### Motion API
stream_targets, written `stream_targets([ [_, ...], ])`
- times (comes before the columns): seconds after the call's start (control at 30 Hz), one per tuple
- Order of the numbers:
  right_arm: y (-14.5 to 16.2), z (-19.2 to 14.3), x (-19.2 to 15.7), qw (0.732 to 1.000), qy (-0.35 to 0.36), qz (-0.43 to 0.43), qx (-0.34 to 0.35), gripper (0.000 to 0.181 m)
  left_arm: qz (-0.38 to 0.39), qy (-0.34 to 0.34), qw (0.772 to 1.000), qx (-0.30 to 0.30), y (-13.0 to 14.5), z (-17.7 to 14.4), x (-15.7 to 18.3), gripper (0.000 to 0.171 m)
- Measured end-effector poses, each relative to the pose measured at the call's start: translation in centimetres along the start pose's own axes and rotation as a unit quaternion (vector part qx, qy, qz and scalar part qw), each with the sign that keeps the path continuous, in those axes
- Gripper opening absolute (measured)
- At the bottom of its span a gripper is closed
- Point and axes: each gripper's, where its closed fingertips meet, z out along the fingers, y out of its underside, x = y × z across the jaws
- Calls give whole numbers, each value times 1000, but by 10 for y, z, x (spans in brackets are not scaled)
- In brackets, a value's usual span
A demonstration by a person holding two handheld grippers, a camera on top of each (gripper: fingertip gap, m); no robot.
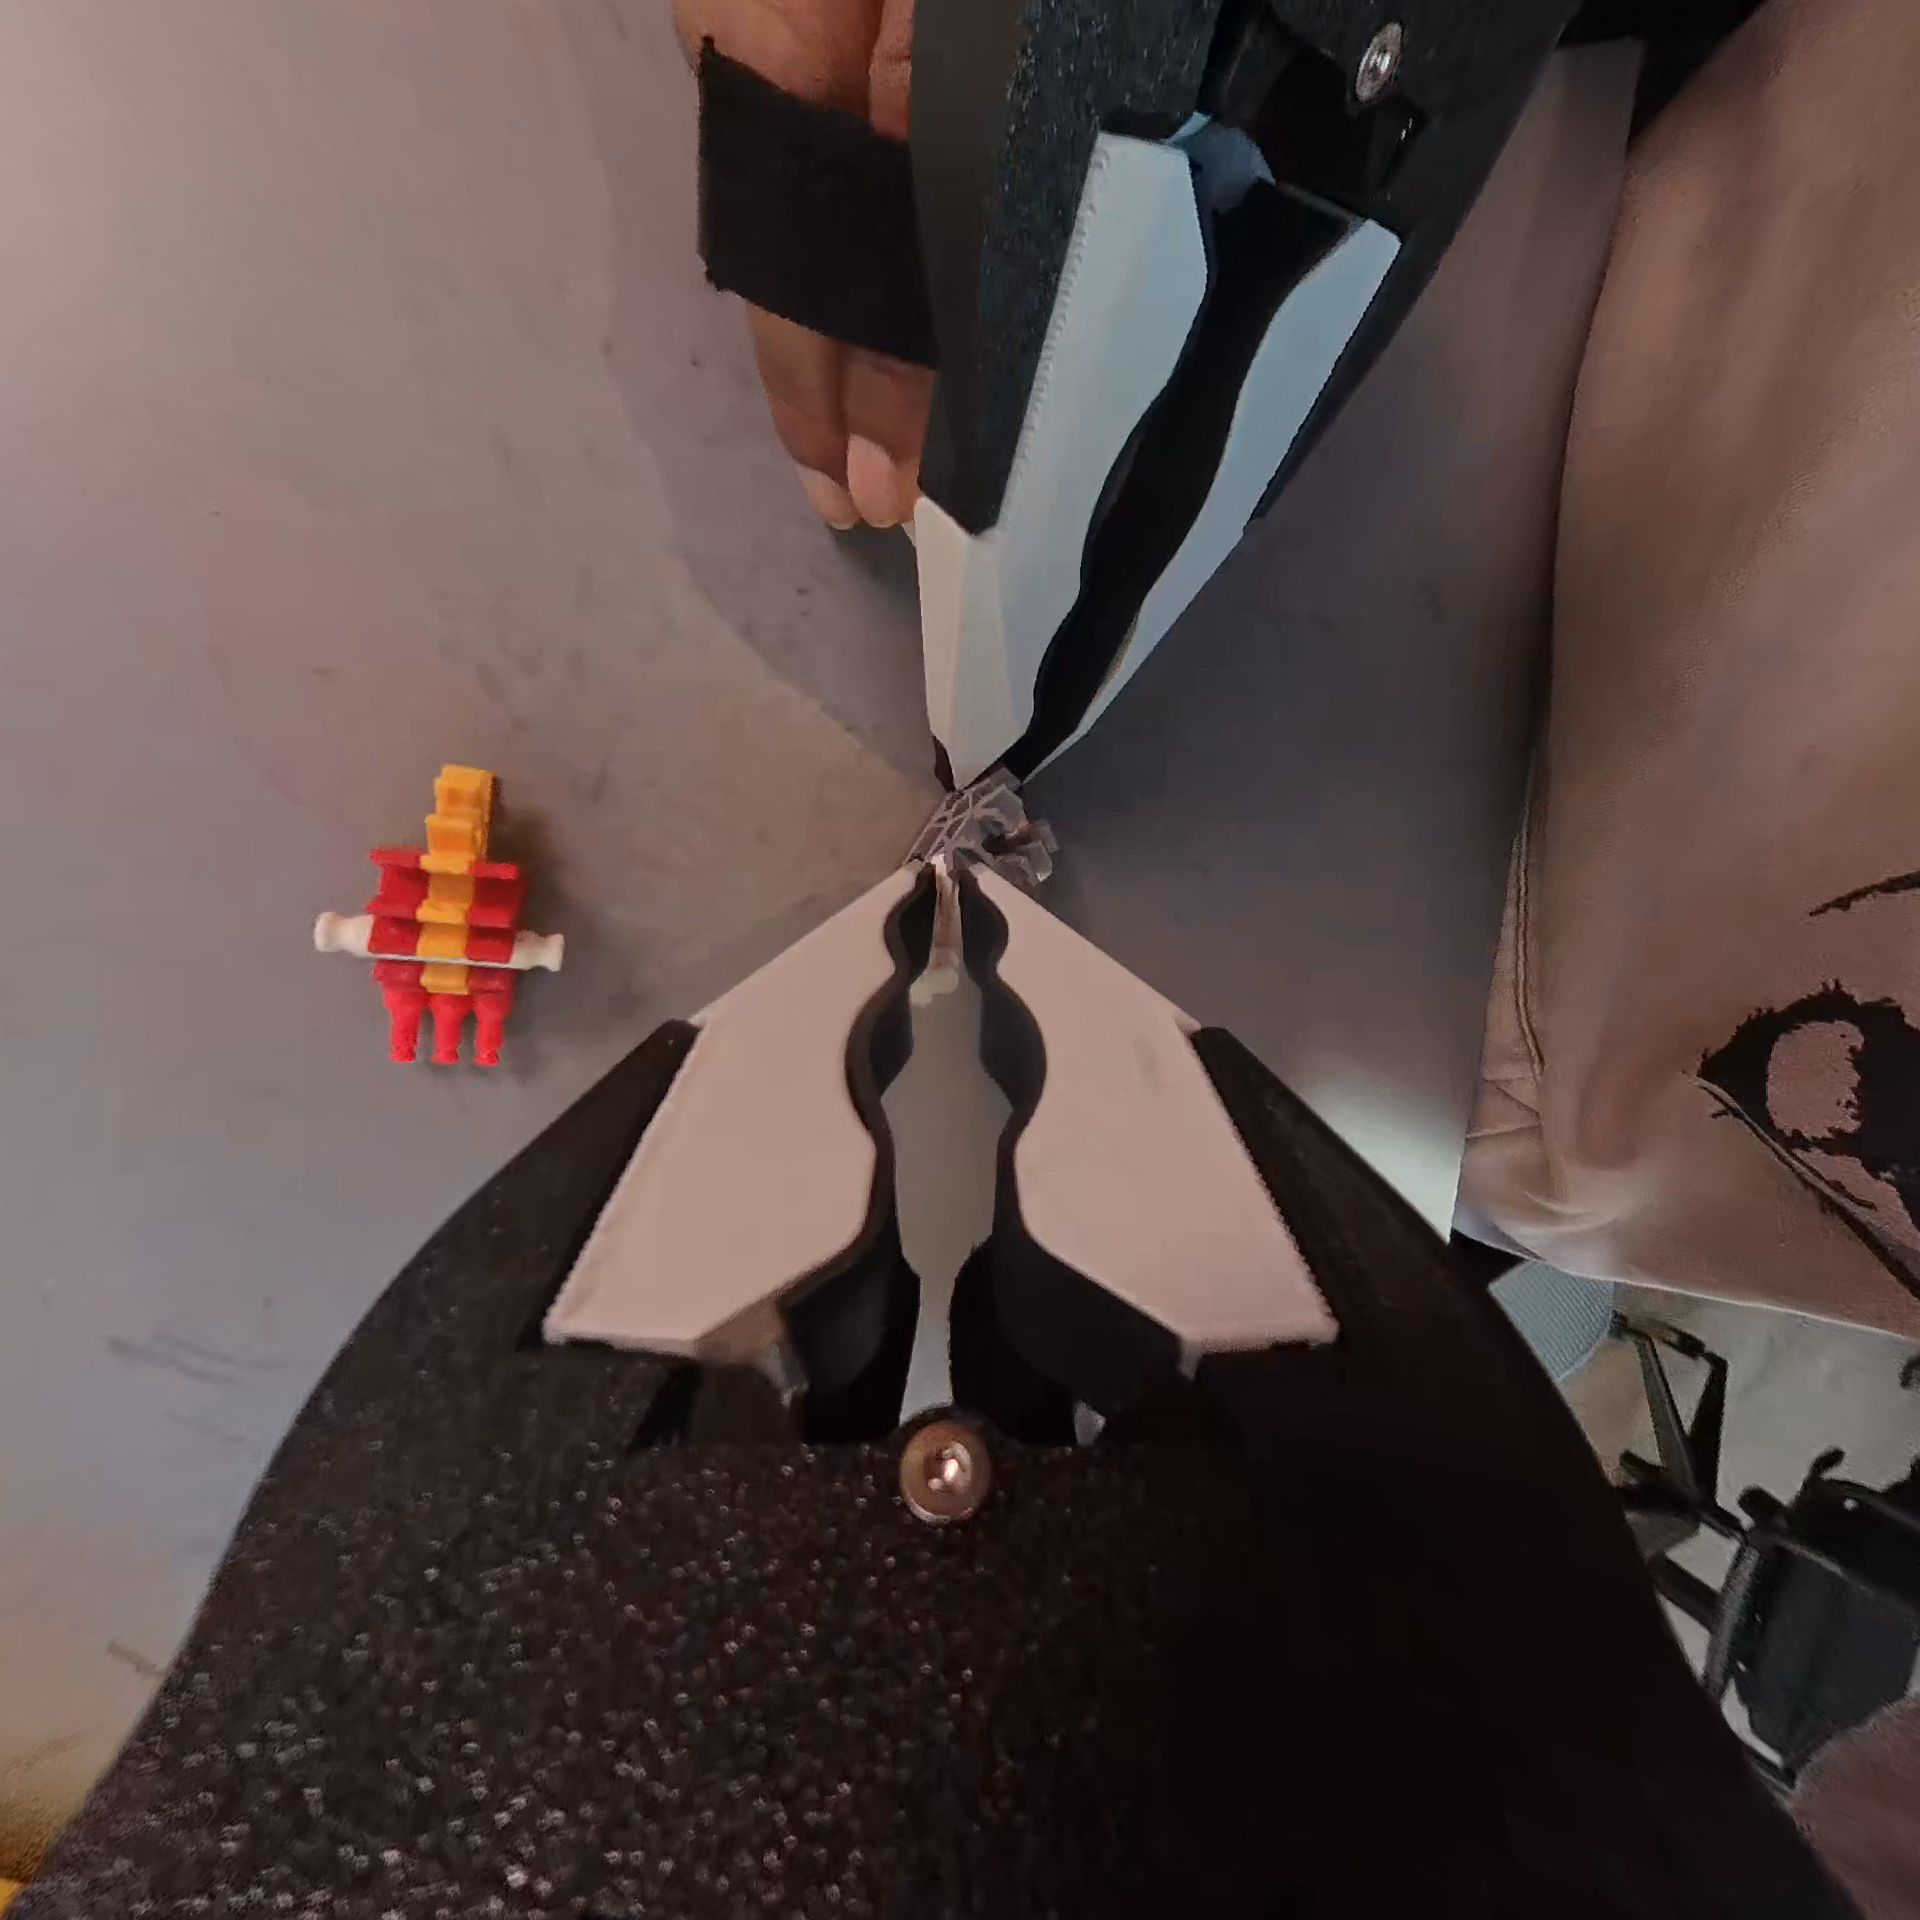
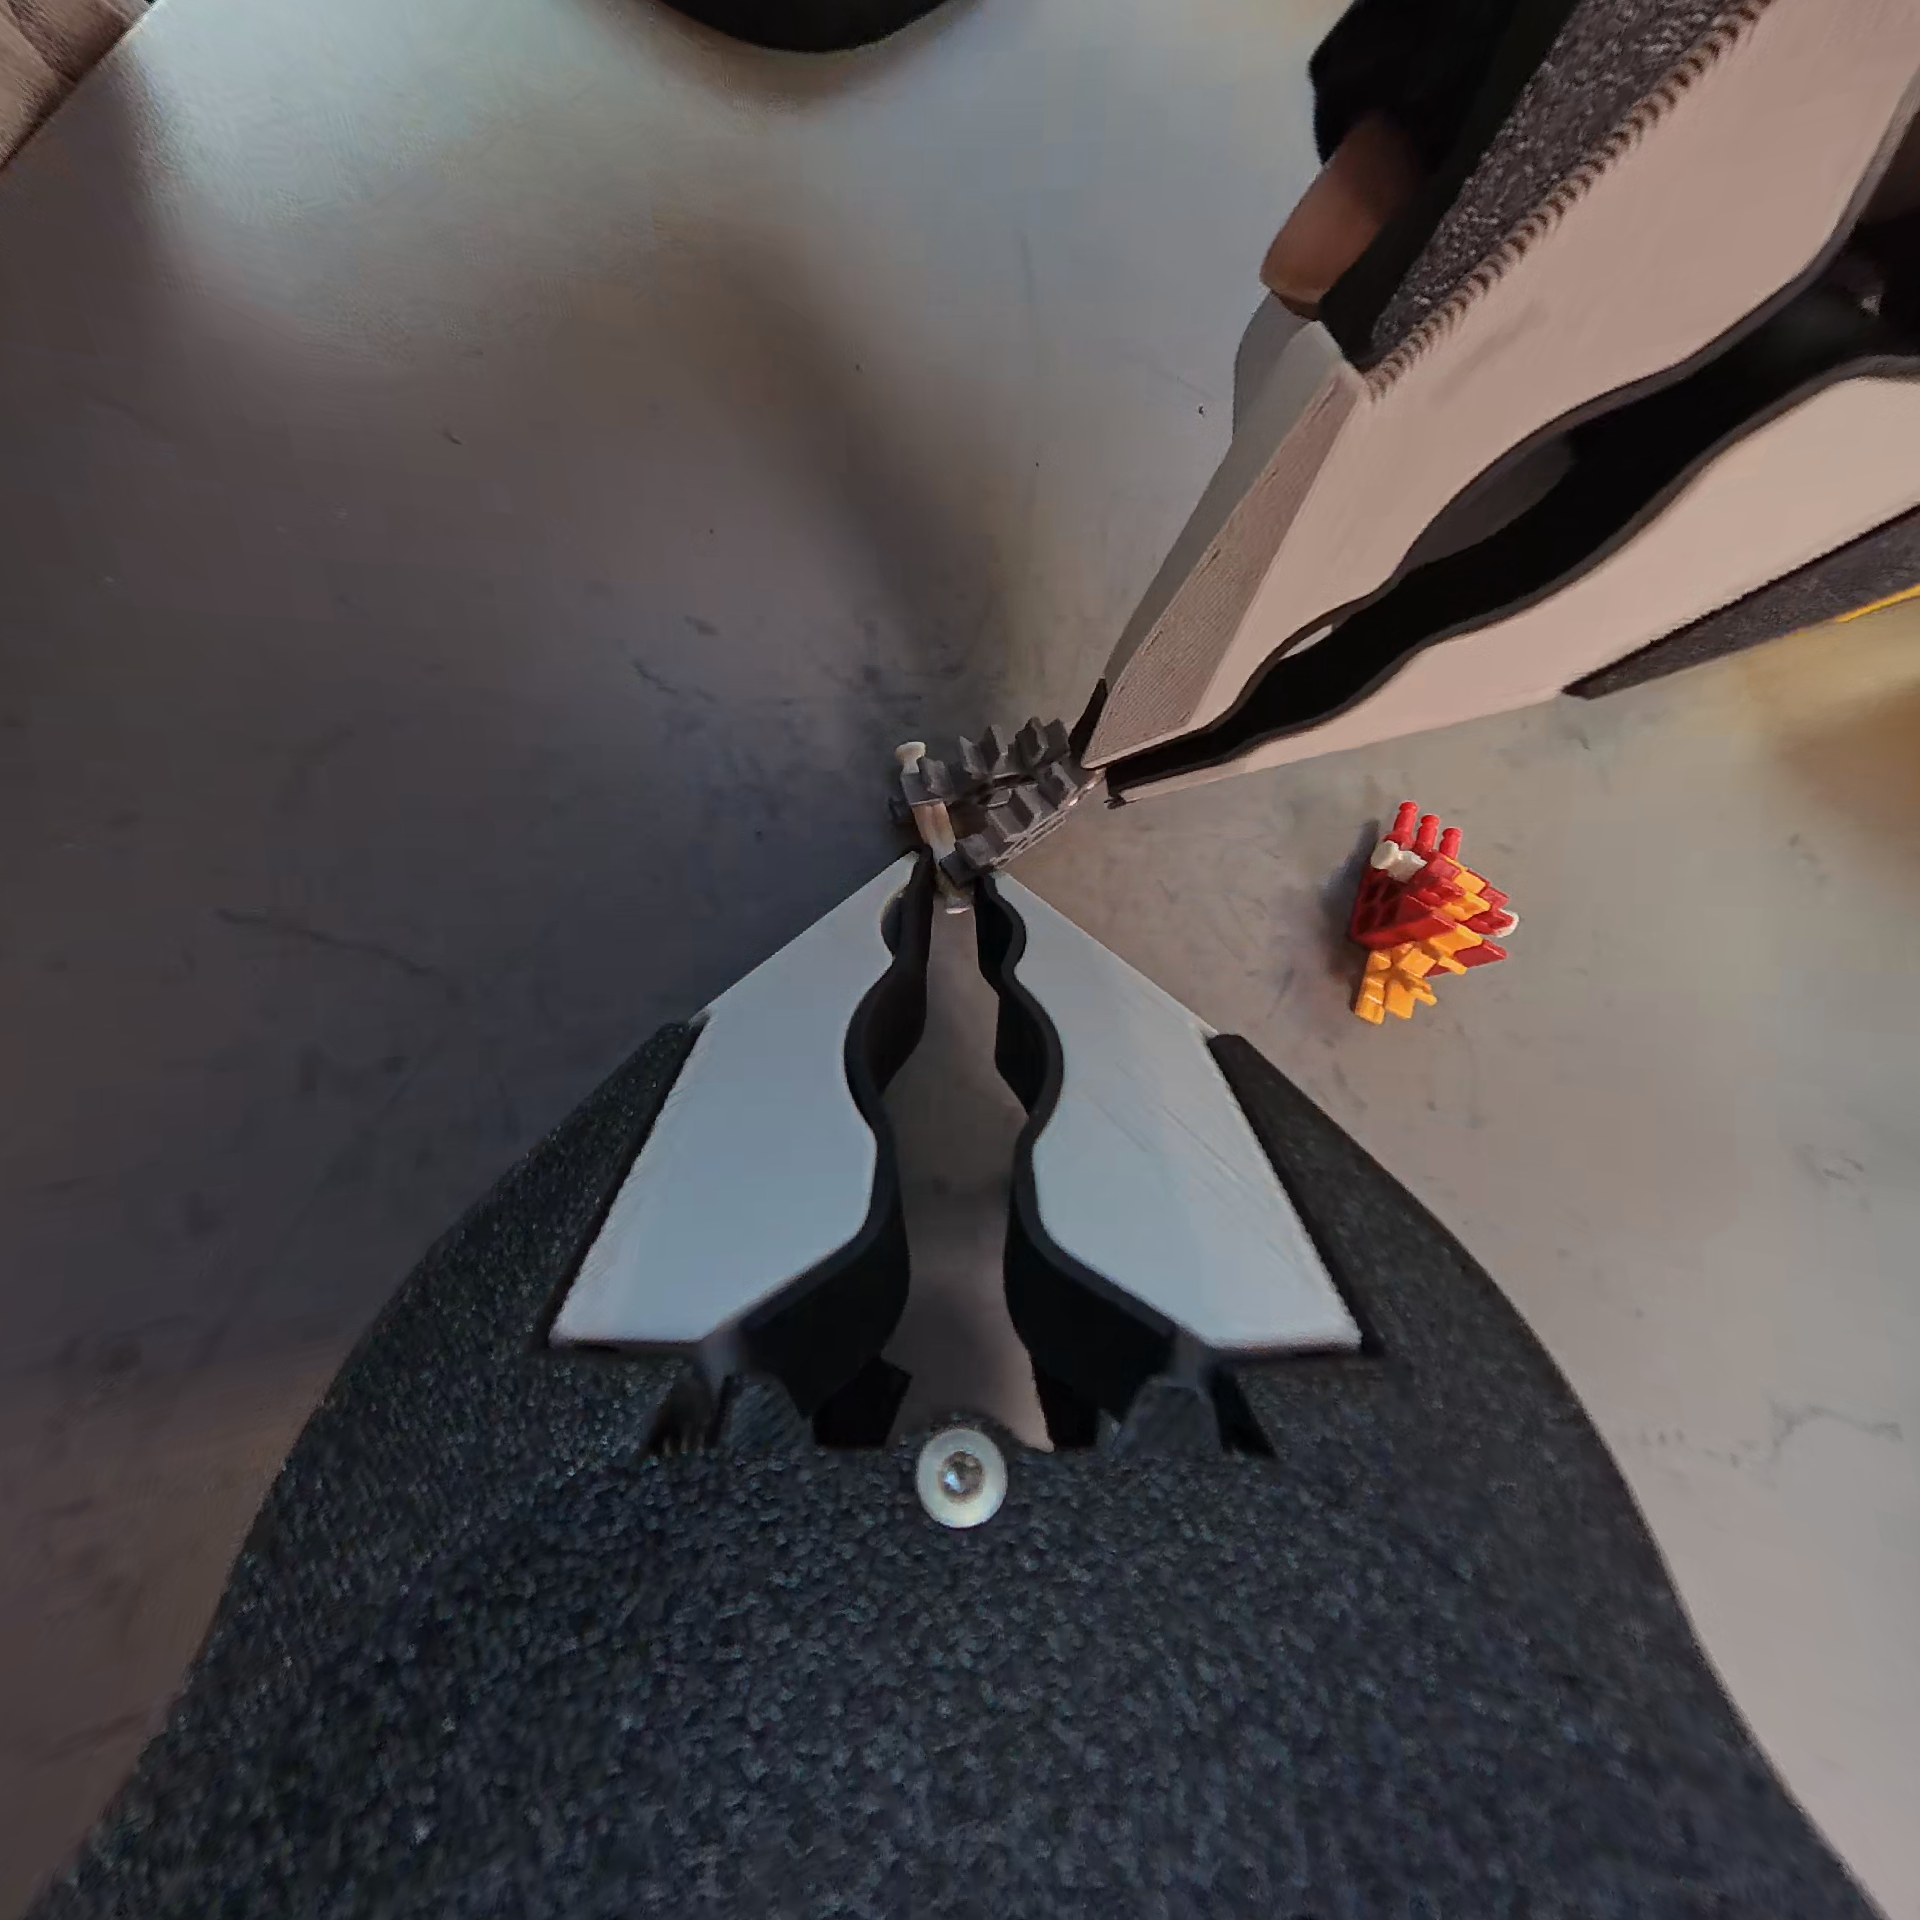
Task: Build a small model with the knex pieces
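Both tongs meet tip to tip above the grey table (image 1: 312, 416). One is the left gripper (image 1: 940, 883), with pale pointed fingers and wavy black pads. Its tips are nearly closed, and they pinch a thin white plastic pin (image 1: 943, 940) that sits between the pads. The other is the right gripper (image 2: 951, 878), which looks the same. In the right wrist view, its tips are also pulled in close, right at the lower end of the white pin and at the corner of a small dark grey toothed plastic block piece (image 2: 1003, 795). I cannot tell for sure which of the two it pinches.

The grey block piece hangs in the air between the two sets of tips, and the white pin runs through it. Nothing else holds it up.

A small toy made of red and orange toothed plastic pieces (image 1: 447, 920), with a white pin across it, lies flat on the table, well apart from the tips. A person's fingers (image 1: 852, 416) wrap around the far handle.

Things could go wrong here. The grips are tiny, only at the very tips. If one hand twists or pulls sideways, the pin could slip out and the grey piece could drop to the table. If the tips squeeze too hard, the thin pin might bend or pop away.
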Motion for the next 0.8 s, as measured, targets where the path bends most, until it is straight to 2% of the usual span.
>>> stream_targets([
  [0.27, 0, -1, -1, 1000, -7, -3, 3, 5, 29, 36, 998, -52, 3, 0, 5, 11],
  [0.43, 0, -1, -1, 1000, -10, -5, 5, 5, 60, 19, 995, -84, 5, -1, 2, 6],
  [0.67, 0, -1, -2, 1000, -13, -17, 7, 5, 81, 2, 986, -143, 12, -6, -2, 9],
  [0.8, 1, -1, -2, 1000, -15, -24, 8, 4, 75, 1, 988, -133, 12, -5, -2, 8],
])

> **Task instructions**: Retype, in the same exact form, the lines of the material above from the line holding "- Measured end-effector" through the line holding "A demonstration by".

> **Solved exercise**:
- Measured end-effector poses, each relative to the pose measured at the call's start: translation in centimetres along the start pose's own axes and rotation as a unit quaternion (vector part qx, qy, qz and scalar part qw), each with the sign that keeps the path continuous, in those axes
- Gripper opening absolute (measured)
- At the bottom of its span a gripper is closed
- Point and axes: each gripper's, where its closed fingertips meet, z out along the fingers, y out of its underside, x = y × z across the jaws
- Calls give whole numbers, each value times 1000, but by 10 for y, z, x (spans in brackets are not scaled)
- In brackets, a value's usual span
A demonstration by a person holding two handheld grippers, a camera on top of each (gripper: fingertip gap, m); no robot.

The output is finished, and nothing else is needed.